▶ _What is expected_: Once you have read the data below, print all of it exactly.

▶ _Data section_:

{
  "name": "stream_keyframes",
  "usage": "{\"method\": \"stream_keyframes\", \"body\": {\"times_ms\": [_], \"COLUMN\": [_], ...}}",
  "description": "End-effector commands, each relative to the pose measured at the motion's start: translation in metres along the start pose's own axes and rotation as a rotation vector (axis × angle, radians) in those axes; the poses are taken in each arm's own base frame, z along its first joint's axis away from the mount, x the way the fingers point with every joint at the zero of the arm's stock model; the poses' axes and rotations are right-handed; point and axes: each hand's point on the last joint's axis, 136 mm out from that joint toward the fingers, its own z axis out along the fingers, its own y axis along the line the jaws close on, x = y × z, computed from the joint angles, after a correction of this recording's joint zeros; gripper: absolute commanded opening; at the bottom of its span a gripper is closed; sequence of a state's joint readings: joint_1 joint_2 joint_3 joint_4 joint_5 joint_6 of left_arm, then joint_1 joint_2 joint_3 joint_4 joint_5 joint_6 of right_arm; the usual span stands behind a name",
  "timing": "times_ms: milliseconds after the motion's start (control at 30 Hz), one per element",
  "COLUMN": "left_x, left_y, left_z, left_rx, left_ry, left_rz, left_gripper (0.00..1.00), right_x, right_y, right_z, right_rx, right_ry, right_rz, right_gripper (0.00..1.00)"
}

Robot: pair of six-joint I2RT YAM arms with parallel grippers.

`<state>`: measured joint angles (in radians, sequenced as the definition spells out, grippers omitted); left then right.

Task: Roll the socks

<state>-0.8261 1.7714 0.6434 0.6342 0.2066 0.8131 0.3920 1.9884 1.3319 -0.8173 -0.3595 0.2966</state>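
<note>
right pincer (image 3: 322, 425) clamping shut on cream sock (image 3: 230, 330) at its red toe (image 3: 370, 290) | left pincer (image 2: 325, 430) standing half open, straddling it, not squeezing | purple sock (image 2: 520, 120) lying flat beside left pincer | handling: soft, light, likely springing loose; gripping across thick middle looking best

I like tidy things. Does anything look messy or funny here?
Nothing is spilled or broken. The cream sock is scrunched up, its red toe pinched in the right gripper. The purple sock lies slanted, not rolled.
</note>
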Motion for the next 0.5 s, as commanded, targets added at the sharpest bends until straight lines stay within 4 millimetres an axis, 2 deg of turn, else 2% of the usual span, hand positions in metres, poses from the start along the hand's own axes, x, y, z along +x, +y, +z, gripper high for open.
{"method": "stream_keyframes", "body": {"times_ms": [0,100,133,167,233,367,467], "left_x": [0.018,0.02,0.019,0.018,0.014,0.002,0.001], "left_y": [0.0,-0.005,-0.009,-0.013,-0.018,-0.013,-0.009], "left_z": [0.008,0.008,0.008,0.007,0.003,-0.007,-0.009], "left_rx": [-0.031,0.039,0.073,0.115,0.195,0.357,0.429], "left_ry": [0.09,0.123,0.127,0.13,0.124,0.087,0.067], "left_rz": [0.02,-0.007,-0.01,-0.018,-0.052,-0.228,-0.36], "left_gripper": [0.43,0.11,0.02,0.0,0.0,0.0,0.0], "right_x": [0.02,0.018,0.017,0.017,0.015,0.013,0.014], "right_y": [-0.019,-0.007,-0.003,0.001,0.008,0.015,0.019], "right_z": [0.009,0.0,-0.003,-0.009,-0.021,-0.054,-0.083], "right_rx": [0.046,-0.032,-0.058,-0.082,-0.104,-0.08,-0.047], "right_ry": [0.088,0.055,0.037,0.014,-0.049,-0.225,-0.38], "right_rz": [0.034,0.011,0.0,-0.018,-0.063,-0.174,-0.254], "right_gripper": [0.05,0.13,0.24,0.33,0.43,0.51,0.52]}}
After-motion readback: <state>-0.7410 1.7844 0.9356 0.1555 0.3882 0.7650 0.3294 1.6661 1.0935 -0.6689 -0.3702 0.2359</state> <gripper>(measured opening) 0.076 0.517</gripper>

▶ _Reply to the task_:
{
  "name": "stream_keyframes",
  "usage": "{\"method\": \"stream_keyframes\", \"body\": {\"times_ms\": [_], \"COLUMN\": [_], ...}}",
  "description": "End-effector commands, each relative to the pose measured at the motion's start: translation in metres along the start pose's own axes and rotation as a rotation vector (axis × angle, radians) in those axes; the poses are taken in each arm's own base frame, z along its first joint's axis away from the mount, x the way the fingers point with every joint at the zero of the arm's stock model; the poses' axes and rotations are right-handed; point and axes: each hand's point on the last joint's axis, 136 mm out from that joint toward the fingers, its own z axis out along the fingers, its own y axis along the line the jaws close on, x = y × z, computed from the joint angles, after a correction of this recording's joint zeros; gripper: absolute commanded opening; at the bottom of its span a gripper is closed; sequence of a state's joint readings: joint_1 joint_2 joint_3 joint_4 joint_5 joint_6 of left_arm, then joint_1 joint_2 joint_3 joint_4 joint_5 joint_6 of right_arm; the usual span stands behind a name",
  "timing": "times_ms: milliseconds after the motion's start (control at 30 Hz), one per element",
  "COLUMN": "left_x, left_y, left_z, left_rx, left_ry, left_rz, left_gripper (0.00..1.00), right_x, right_y, right_z, right_rx, right_ry, right_rz, right_gripper (0.00..1.00)"
}

Robot: pair of six-joint I2RT YAM arms with parallel grippers.

`<state>`: measured joint angles (in radians, sequenced as the definition spells out, grippers omitted); left then right.

Task: Roll the socks

<state>-0.8261 1.7714 0.6434 0.6342 0.2066 0.8131 0.3920 1.9884 1.3319 -0.8173 -0.3595 0.2966</state>
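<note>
right pincer (image 3: 322, 425) clamping shut on cream sock (image 3: 230, 330) at its red toe (image 3: 370, 290) | left pincer (image 2: 325, 430) standing half open, straddling it, not squeezing | purple sock (image 2: 520, 120) lying flat beside left pincer | handling: soft, light, likely springing loose; gripping across thick middle looking best

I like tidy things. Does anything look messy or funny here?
Nothing is spilled or broken. The cream sock is scrunched up, its red toe pinched in the right gripper. The purple sock lies slanted, not rolled.
</note>
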Motion for the next 0.5 s, as commanded, targets added at the sharpest bends until straight lines stay within 4 millimetres an axis, 2 deg of turn, else 2% of the usual span, hand positions in metres, poses from the start along the hand's own axes, x, y, z along +x, +y, +z, gripper high for open.
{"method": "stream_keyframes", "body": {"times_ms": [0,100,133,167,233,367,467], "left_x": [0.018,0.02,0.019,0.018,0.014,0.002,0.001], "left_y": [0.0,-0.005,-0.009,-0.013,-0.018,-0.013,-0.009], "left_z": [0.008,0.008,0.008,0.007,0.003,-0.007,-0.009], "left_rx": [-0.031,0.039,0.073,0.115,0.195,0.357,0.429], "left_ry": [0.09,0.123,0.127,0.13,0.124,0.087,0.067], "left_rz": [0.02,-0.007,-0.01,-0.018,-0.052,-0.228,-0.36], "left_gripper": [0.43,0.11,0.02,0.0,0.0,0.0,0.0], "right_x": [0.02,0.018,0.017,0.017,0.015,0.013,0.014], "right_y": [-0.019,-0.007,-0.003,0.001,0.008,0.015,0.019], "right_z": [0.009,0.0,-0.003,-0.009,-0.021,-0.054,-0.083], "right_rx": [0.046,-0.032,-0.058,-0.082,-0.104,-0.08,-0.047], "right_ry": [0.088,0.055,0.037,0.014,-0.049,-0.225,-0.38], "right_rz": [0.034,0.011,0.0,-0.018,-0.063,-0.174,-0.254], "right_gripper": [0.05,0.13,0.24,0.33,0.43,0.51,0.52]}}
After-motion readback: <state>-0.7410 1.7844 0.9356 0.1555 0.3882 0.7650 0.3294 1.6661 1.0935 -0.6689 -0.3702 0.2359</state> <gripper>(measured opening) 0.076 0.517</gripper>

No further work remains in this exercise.